Print, exactly as they appear, only the lines from the line that contains "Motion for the" through the end of the listing.

** PROVIDED MATERIAL follows **

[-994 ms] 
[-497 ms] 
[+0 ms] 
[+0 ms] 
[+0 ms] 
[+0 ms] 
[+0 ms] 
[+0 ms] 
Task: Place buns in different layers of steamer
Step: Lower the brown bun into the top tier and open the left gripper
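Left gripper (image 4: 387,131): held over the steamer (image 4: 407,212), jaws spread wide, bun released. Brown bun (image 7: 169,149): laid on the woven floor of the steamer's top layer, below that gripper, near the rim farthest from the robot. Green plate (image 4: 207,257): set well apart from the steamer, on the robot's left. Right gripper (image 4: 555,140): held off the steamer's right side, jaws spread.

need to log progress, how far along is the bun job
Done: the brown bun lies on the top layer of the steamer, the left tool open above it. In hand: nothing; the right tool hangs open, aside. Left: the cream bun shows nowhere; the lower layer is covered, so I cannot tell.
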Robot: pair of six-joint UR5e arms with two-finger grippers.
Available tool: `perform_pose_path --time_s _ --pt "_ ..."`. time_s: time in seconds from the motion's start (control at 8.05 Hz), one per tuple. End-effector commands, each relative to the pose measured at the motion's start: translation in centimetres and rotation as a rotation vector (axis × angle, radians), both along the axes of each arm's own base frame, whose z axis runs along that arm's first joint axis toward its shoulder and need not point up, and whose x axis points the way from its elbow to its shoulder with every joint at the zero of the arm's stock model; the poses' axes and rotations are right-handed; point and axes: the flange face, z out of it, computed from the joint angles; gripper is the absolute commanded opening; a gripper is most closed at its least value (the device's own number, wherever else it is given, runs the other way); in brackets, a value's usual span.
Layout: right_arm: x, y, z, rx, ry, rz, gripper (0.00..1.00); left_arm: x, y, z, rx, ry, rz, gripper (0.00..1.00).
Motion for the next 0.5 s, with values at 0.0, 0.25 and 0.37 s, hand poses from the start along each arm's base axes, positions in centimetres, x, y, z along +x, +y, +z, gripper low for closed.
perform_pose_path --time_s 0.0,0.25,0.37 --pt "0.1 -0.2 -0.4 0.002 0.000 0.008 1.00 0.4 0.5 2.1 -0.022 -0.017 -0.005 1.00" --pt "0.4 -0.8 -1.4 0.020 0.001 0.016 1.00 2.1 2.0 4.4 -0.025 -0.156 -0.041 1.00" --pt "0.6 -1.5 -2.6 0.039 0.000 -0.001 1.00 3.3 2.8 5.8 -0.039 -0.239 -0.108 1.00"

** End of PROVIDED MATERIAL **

ANSWER TO THE EXERCISE:
Motion for the next 0.5 s, with values at 0.0, 0.25 and 0.37 s, hand poses from the start along each arm's base axes, positions in centimetres, x, y, z along +x, +y, +z, gripper low for closed.
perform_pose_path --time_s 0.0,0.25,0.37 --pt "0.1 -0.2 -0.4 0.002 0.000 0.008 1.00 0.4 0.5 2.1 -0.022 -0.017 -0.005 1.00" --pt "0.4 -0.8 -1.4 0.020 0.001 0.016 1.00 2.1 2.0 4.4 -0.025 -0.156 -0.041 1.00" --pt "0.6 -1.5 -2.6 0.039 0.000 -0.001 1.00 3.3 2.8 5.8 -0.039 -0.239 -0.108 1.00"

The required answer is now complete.